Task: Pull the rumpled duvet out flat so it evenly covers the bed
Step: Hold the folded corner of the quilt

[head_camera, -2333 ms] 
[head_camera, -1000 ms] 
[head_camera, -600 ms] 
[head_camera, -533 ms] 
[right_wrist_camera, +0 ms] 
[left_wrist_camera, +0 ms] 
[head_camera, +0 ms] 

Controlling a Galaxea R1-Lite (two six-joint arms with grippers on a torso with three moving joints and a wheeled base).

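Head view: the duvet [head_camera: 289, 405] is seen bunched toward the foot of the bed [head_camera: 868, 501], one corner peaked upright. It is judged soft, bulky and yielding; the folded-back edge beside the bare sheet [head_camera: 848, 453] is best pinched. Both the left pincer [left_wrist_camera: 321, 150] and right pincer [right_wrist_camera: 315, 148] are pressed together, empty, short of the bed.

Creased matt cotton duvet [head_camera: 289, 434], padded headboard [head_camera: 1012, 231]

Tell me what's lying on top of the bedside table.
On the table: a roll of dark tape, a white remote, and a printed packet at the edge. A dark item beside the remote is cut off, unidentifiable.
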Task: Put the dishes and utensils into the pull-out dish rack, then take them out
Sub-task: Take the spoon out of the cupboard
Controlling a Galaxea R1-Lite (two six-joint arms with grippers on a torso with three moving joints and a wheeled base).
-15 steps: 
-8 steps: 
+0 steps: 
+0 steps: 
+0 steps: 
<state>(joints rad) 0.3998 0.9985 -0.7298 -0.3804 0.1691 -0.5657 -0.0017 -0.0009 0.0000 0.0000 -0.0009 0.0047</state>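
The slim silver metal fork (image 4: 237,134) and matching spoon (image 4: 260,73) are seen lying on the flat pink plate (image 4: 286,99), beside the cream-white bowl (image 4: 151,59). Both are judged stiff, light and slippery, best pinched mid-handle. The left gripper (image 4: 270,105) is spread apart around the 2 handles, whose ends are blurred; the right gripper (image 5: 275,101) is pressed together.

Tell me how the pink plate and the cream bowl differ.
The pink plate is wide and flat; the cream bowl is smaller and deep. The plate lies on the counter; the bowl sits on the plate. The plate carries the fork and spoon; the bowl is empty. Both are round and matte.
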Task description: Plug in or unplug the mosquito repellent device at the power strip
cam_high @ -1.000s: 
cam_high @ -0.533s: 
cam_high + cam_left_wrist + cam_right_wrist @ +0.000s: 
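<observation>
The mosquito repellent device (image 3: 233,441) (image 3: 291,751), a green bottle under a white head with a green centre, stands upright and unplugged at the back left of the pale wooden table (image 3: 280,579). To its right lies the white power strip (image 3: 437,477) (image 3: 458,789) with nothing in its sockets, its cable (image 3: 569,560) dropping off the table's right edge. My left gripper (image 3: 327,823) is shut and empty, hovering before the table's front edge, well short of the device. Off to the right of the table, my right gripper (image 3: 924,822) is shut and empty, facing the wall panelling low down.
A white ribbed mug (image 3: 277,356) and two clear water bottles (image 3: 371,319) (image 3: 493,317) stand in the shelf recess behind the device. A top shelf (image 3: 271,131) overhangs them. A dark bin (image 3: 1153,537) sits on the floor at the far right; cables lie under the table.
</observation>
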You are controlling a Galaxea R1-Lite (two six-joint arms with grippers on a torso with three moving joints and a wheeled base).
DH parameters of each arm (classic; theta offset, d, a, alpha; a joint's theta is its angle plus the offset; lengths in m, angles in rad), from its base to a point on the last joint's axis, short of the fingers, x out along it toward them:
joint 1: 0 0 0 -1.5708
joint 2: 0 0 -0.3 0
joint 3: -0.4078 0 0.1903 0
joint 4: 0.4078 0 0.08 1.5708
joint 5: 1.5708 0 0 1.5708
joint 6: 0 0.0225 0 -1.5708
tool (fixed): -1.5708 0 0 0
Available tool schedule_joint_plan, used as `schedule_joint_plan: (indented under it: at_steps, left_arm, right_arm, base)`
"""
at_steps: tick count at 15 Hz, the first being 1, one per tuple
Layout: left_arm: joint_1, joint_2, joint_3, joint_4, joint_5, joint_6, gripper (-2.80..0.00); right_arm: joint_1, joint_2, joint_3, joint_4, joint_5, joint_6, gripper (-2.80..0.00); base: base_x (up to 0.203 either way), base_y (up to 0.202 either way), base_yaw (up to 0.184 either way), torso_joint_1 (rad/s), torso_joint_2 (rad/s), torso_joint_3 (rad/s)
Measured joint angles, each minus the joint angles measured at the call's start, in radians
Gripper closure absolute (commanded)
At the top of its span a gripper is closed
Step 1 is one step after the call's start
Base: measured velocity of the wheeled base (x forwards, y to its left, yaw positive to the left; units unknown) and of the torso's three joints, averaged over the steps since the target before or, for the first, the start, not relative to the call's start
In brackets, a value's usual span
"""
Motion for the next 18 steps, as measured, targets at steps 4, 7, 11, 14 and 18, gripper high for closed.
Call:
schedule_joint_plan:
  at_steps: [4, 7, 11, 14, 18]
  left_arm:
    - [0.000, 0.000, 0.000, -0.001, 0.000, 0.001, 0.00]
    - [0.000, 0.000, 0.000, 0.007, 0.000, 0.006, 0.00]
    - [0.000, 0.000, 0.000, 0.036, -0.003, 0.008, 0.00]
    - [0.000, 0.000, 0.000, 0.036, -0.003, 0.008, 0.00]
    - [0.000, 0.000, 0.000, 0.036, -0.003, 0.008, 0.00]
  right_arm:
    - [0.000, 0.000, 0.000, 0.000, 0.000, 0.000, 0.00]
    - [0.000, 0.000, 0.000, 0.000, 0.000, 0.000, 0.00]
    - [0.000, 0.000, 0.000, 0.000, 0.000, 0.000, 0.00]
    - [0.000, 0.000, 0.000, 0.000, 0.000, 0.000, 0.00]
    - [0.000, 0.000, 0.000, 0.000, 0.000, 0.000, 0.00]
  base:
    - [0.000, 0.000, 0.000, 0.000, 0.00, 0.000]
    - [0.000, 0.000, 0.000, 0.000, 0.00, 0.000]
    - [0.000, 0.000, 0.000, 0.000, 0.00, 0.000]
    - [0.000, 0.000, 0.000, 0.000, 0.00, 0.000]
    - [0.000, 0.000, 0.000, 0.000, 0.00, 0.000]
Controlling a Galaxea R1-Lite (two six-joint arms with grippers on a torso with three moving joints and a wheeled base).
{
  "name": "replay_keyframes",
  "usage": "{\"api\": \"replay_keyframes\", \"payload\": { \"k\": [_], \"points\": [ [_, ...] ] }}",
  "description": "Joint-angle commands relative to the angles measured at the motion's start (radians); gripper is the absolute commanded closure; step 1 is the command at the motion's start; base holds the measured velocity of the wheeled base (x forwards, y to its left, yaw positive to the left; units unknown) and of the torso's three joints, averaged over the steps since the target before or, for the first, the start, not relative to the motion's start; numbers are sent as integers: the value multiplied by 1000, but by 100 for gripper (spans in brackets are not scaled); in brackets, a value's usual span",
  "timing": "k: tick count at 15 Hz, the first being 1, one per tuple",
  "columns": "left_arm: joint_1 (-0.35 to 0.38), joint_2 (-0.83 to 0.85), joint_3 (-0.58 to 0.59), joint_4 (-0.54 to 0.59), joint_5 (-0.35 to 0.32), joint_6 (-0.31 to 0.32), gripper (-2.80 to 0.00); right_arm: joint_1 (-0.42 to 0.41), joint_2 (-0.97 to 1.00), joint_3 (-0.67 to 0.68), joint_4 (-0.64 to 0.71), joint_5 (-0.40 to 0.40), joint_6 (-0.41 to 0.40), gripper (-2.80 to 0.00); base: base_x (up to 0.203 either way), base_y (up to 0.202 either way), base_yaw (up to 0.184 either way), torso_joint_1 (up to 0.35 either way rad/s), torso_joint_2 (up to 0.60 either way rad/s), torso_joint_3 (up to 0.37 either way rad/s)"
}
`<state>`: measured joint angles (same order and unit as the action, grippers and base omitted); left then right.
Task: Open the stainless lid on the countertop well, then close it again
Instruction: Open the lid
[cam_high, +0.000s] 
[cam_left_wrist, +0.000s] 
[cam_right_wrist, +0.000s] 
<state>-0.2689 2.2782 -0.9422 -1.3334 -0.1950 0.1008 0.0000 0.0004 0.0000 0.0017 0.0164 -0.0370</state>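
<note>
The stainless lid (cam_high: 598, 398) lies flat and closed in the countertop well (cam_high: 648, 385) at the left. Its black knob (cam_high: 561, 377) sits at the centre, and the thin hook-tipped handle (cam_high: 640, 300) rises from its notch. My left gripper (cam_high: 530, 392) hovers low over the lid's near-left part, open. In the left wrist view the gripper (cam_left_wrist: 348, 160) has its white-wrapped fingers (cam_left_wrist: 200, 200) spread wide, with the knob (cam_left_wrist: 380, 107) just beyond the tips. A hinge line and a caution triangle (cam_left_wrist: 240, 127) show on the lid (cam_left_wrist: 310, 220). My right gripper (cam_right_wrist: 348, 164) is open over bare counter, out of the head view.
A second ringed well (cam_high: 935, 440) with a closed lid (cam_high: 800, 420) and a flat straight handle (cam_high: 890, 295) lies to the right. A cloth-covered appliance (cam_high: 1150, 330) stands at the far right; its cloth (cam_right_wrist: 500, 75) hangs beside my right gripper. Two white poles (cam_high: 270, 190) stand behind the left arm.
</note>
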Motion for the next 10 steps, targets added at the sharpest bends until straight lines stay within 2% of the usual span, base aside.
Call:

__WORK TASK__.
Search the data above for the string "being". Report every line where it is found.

__TASK RESULT__.
at_steps: tick count at 15 Hz, the first being 1, one per tuple
  "timing": "k: tick count at 15 Hz, the first being 1, one per tuple",

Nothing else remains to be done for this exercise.